== Instructions to follow ==
In the records below, tally every line containing "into". Report only the total.

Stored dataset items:
____________________
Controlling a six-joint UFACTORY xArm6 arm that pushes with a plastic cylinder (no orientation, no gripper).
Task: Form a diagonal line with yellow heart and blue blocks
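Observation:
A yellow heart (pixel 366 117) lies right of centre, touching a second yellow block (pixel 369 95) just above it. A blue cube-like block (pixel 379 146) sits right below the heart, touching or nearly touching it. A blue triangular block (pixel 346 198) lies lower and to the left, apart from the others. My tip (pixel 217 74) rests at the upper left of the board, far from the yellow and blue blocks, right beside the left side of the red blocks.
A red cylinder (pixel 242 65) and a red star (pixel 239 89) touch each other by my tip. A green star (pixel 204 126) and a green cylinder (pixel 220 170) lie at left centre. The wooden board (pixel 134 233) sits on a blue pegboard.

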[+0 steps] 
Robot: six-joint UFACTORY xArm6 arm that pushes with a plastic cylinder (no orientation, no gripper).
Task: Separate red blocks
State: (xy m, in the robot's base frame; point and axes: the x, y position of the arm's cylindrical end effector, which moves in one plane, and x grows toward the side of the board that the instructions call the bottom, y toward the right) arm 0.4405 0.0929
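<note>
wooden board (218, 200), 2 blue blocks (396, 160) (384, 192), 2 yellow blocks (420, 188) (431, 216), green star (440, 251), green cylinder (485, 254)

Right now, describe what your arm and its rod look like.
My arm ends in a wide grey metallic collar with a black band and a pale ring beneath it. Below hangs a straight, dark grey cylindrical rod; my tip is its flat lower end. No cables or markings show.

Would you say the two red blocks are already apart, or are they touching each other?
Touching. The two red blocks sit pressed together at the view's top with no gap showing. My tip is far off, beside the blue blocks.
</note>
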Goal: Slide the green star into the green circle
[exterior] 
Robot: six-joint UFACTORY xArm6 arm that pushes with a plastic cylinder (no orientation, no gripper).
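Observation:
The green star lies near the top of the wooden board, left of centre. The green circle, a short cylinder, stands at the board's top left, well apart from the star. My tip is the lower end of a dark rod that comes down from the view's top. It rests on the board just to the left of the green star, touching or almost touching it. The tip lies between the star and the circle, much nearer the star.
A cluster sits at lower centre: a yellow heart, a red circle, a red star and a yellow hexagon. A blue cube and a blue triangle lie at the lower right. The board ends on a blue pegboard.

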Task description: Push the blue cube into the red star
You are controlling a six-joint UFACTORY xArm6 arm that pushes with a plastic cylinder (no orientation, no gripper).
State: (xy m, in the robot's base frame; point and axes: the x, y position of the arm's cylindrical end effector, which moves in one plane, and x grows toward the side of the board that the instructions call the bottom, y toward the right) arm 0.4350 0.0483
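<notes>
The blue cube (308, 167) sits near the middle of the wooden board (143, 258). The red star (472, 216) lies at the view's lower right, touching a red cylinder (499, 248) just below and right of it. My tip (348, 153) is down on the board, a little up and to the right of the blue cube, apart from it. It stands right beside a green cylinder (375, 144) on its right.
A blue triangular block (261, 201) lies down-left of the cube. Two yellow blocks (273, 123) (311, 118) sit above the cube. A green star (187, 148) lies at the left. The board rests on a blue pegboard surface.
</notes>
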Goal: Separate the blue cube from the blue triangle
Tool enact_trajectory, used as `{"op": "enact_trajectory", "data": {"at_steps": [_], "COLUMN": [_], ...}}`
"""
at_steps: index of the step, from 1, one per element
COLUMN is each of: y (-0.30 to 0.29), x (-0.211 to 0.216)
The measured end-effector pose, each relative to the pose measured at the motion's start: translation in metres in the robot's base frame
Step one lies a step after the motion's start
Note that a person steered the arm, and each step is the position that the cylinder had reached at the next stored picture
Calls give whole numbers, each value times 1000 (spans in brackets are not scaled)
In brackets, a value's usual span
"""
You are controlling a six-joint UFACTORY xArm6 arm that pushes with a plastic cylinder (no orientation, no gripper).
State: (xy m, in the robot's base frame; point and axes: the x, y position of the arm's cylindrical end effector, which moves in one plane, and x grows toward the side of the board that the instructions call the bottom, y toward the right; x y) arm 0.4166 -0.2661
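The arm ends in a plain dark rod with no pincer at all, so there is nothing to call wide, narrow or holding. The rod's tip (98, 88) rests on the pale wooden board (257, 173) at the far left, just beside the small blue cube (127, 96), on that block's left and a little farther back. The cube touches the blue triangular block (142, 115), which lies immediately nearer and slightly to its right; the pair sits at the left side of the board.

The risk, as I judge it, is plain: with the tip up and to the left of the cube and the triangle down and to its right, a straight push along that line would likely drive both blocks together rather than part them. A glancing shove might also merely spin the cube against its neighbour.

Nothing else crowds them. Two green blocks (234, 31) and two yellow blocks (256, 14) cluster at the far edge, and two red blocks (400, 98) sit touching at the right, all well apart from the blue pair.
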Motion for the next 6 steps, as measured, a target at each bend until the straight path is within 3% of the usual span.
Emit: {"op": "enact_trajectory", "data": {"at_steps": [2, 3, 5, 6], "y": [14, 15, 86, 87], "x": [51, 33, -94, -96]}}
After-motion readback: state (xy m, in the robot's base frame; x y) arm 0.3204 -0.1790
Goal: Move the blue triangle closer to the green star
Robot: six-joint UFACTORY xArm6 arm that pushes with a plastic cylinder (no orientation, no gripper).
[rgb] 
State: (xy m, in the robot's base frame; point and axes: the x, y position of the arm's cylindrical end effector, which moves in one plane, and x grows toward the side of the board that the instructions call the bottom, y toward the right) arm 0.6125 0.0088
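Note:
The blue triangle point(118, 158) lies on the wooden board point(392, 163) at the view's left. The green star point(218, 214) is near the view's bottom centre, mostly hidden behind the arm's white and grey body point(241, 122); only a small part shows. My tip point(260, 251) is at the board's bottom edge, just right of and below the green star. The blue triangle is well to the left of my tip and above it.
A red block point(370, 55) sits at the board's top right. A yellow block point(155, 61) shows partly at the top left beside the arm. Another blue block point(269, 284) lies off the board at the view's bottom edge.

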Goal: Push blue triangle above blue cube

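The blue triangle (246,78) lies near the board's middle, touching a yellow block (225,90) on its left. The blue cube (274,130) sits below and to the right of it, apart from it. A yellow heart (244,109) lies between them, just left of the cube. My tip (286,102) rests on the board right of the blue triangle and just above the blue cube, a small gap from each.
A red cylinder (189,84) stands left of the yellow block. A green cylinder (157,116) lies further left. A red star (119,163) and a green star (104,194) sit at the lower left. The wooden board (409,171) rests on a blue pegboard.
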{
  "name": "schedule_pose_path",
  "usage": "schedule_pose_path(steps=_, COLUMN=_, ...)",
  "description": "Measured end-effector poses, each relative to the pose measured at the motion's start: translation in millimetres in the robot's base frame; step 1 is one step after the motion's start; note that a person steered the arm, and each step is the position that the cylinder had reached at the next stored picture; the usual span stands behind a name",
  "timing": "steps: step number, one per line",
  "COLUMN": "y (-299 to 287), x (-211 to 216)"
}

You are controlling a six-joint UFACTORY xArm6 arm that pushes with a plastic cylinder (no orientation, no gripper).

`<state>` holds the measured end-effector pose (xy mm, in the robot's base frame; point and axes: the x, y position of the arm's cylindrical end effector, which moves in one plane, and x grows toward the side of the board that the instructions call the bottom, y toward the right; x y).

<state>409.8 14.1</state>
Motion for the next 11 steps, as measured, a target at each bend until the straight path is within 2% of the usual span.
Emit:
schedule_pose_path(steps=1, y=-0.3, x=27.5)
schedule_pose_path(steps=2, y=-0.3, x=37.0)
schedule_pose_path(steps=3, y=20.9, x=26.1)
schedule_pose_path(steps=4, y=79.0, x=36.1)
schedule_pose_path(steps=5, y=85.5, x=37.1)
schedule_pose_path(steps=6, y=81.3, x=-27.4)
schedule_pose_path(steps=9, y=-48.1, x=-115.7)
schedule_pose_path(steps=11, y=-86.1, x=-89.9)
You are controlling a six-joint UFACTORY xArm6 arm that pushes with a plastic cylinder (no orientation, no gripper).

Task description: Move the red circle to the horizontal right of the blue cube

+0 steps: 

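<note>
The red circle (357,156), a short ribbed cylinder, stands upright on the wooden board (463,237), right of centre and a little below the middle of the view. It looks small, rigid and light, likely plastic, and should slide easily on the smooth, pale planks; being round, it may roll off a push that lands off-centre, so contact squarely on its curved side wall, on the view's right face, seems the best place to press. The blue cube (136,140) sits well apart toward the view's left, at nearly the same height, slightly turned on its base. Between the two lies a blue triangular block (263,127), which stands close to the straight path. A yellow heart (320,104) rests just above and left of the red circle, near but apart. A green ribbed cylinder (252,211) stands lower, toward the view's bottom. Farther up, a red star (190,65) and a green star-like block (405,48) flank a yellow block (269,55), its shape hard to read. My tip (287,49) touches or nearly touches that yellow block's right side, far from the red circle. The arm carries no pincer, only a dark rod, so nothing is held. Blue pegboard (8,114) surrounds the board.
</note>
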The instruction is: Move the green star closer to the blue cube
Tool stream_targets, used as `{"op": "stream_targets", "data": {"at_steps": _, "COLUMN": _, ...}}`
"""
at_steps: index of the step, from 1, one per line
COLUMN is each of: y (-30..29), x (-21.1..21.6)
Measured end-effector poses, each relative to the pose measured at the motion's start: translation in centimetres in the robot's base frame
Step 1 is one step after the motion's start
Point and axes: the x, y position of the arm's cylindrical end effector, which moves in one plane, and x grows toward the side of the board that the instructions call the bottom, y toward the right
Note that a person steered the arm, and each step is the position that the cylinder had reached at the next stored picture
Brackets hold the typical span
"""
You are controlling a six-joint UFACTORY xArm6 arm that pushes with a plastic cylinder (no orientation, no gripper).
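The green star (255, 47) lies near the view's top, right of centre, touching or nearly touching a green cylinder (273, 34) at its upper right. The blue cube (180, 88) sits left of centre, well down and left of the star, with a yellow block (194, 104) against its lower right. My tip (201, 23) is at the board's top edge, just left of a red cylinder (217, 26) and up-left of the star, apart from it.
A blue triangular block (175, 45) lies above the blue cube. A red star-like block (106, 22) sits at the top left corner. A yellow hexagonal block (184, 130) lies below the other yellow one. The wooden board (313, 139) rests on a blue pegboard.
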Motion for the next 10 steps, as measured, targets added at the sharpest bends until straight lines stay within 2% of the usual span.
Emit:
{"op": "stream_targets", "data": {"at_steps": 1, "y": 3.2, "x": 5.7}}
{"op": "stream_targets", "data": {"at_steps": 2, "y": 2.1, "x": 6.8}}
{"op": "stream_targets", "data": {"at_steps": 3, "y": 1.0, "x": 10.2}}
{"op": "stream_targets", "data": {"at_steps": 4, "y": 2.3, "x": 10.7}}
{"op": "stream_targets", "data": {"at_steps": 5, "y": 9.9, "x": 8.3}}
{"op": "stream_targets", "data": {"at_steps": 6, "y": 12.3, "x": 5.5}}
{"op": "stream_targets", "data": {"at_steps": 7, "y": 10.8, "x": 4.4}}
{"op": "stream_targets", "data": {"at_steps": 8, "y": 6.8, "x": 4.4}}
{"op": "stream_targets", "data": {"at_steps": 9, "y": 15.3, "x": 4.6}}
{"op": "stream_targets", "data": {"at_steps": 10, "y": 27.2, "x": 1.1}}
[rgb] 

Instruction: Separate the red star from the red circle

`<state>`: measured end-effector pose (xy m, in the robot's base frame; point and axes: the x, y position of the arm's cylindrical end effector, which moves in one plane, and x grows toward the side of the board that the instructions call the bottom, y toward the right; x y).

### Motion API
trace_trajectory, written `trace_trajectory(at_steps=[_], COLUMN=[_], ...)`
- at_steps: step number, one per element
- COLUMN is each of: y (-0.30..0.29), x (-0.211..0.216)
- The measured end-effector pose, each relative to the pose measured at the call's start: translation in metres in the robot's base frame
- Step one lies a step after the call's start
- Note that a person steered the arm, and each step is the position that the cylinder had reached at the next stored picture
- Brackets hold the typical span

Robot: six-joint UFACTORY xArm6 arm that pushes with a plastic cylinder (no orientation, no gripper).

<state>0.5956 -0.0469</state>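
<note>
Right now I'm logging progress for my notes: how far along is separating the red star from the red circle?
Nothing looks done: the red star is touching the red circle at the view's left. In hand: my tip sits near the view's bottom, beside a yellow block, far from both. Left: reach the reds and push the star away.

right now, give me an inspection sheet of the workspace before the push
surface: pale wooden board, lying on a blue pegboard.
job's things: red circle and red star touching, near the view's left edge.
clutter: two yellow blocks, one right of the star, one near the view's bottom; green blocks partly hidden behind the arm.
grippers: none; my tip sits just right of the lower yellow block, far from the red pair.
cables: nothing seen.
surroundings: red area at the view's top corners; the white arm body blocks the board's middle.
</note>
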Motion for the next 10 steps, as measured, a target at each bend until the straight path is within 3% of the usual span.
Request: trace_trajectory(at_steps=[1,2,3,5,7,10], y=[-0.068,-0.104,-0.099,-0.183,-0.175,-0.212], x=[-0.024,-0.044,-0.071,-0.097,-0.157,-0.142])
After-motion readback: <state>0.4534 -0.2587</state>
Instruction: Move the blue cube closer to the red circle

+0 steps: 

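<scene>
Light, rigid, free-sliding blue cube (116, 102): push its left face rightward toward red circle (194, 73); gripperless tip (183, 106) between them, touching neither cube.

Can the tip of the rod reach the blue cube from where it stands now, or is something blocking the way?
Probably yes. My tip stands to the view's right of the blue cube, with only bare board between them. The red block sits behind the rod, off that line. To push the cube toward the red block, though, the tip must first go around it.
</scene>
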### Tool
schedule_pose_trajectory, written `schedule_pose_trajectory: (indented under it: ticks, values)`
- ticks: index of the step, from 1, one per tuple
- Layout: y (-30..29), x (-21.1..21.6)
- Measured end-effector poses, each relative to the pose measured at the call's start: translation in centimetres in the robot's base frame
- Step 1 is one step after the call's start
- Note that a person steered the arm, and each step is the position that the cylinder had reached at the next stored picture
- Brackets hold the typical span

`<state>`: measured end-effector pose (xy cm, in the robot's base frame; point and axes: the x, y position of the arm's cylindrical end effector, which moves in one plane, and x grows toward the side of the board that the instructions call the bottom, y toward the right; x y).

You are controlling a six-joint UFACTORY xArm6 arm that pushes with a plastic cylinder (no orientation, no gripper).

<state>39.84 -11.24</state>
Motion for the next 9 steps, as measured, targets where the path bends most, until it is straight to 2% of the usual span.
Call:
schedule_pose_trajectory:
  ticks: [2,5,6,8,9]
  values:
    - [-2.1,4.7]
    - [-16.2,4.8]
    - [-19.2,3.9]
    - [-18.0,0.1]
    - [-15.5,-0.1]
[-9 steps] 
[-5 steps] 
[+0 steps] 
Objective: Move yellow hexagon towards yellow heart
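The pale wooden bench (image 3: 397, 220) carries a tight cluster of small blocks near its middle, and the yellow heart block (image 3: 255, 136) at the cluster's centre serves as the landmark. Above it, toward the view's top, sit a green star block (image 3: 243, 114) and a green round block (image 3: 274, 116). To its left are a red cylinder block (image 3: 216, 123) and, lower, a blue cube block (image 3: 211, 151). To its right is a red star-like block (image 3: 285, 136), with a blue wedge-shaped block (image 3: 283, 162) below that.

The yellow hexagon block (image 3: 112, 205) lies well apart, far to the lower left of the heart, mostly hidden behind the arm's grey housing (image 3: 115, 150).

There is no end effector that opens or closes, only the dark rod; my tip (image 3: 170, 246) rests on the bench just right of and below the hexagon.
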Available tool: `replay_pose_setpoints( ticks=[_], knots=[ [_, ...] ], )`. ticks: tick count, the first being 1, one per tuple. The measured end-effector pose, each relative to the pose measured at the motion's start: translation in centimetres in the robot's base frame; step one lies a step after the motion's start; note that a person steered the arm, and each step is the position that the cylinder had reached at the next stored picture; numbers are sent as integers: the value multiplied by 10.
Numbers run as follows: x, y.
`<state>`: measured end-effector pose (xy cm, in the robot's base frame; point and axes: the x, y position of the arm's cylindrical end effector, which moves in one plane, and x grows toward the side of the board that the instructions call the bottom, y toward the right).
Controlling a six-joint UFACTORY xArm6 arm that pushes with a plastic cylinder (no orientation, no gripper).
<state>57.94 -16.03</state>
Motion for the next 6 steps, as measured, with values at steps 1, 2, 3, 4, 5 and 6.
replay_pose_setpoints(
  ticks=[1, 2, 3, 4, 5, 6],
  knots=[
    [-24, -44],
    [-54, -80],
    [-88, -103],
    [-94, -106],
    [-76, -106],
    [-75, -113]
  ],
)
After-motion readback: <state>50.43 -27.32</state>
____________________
== Reply ==
2